Staphylococcus aureus (SA)-induced osteomyelitis (OM) is a common refractory orthopedic infection, presenting substantial challenges in early diagnosis and immune microenvironment characterization. Expression profiles of pyroptosis-related genes (PRGs) are closely associated with SA-OM; these genes may influence the immune microenvironment through mitochondrial-related pathways, thereby participating in disease progression, and specific gene combinations can be utilized to construct high-precision diagnostic models. This study aims to integrate multi-omics and machine learning to screen key pyroptosis-related diagnostic biomarkers in SA-OM, construct a high-precision diagnostic model, and elucidate its molecular mechanism influencing the immune microenvironment through “mitochondria-inflammation” crosstalk.

Methods

Based on 3 SA-OM datasets (GSE6269/GSE16129/GSE30119) retrieved from the GEO database, a total of 143 SA-OM patients and 79 healthy control samples were enrolled.
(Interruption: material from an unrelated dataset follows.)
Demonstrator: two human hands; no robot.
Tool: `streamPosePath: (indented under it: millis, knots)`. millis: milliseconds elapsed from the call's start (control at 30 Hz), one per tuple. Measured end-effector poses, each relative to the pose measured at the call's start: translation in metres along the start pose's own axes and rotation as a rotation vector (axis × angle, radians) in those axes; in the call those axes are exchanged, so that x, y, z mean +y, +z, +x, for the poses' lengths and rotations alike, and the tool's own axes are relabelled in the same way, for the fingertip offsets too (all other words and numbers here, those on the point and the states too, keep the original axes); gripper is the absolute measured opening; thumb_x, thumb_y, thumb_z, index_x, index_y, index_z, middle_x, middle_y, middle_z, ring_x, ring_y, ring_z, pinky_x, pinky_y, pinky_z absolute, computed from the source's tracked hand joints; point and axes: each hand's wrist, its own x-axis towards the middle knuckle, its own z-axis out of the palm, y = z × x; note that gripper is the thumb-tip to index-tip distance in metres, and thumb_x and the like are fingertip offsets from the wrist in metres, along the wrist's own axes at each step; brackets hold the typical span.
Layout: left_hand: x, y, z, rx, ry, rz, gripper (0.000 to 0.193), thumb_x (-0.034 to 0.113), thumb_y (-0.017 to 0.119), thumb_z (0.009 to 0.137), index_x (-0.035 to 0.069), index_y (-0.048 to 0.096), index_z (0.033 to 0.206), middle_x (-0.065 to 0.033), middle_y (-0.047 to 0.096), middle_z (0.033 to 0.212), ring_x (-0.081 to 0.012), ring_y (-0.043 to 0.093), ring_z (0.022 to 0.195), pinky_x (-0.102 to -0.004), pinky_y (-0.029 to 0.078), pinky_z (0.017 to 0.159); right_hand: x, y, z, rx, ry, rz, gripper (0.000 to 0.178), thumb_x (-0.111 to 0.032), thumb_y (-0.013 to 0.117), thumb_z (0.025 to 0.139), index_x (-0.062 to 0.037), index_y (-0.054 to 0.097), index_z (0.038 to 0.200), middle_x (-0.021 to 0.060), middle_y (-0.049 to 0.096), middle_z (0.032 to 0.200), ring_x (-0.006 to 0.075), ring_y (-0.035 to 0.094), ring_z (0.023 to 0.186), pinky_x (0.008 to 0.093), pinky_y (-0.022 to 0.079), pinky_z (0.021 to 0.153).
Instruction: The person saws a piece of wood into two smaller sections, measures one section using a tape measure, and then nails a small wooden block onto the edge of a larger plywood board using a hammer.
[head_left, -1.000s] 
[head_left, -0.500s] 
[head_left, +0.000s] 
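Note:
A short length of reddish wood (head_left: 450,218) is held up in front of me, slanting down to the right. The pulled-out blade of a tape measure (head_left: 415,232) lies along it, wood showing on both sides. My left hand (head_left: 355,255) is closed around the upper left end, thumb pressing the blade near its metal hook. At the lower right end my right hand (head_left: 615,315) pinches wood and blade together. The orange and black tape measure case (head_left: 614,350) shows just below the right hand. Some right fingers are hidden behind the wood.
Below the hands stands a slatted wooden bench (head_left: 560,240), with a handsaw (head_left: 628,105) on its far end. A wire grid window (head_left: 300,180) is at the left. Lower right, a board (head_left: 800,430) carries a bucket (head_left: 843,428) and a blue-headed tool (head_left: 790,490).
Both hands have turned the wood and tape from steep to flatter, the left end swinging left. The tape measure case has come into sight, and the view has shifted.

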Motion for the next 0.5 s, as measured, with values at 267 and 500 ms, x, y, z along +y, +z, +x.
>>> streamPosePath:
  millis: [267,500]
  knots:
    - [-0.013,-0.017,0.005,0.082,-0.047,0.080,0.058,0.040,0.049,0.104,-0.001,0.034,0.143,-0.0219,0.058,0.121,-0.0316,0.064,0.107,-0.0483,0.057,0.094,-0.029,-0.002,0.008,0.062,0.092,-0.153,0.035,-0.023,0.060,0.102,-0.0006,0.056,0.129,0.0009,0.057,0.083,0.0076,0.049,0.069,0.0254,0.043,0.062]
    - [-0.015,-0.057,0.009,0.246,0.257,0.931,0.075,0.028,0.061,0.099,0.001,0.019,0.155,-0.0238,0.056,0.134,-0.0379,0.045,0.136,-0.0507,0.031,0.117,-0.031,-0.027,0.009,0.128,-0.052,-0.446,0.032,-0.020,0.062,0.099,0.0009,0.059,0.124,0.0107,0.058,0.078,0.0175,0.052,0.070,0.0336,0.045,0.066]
Data preprocessing (batch effect correction using the sva package), differential expression analysis (DE-PRGs screened via the limma package, adj. P<0. 05 & |log2 FC| >0. 263), co-expression network construction (key module genes identified through WGCNA algorithm, softThreshold=5), multi-omics cross-validation (Pearson correlation analysis for MR-PRGs screening), machine learning modeling (feature genes selected via SVM-RFE/LASSO/random forest cross-validation, n=9), and diagnostic model construction (logistic regression nomogram model, efficacy evaluated through AUC, calibration curve slope, and DCA) were performed, combined with immune microenvironment analysis (CIBERSORT/ssGSEA quantitative analysis of 22 immune cell infiltration levels).

Results

Among 23 DE-PRGs, a diagnostic model comprising 8 key genes demonstrated excellent performance in both the training set (AUC=0. 89, 95%CI: 0. 83 to 0. 95) and validation set (AUC=0. 83, 95%CI: 0. 76 to 0. 90). RT-qPCR experiments further validated that the mRNA expression levels of the key pyroptosis pathway genes Caspase-1 and IL-18 in the SA-OM group were significantly upregulated compared with the control group (P<0. 05), corroborating the bioinformatics findings. The METTL3-MRPL39 axis was significantly enriched in “metabolic pathways” and “mitochondrial gene expression” biological processes. Furthermore, Th1/Th17 cell infiltration levels in the disease group were 3. 2-fold higher than those in the control group (P<0. 001), and METTL3 expression exhibited positive correlation with effector T cell infiltration (r=0. 65, P=0. 008).

Conclusion

This study systematically elucidates the regulatory network of pyroptosis-related genes in SA-OM. The constructed diagnostic model provides a novel tool for early screening, while the identified mitochondrial-inflammation interplay mechanisms and specific immune microenvironment characteristics establish a theoretical foundation for the development of targeted therapeutic strategies.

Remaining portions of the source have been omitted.